--- Data Enclosed Below ---

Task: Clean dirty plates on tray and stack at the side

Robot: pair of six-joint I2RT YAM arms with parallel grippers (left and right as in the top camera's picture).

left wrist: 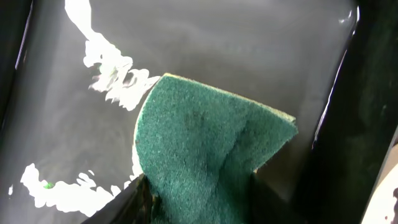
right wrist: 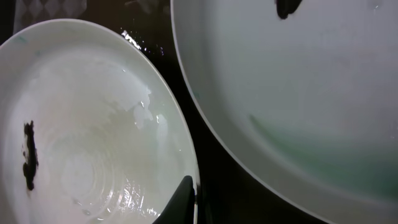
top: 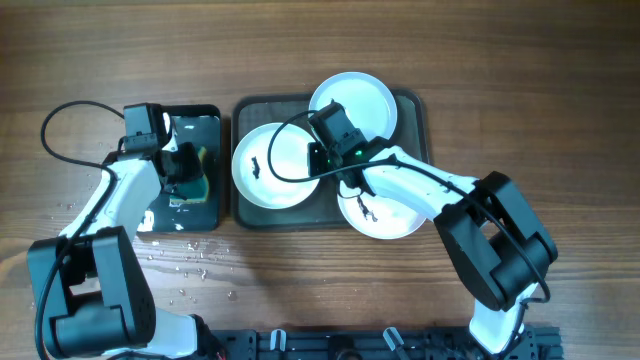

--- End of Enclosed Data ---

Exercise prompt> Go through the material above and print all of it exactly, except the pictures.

Answer for the task>
Task: Clean dirty plates on tray and stack at the side

Robot: pair of six-joint I2RT YAM arms with parallel grippers (left and right as in the top camera's picture).

left wrist: 
right wrist: 
top: 

The exercise has been fully completed.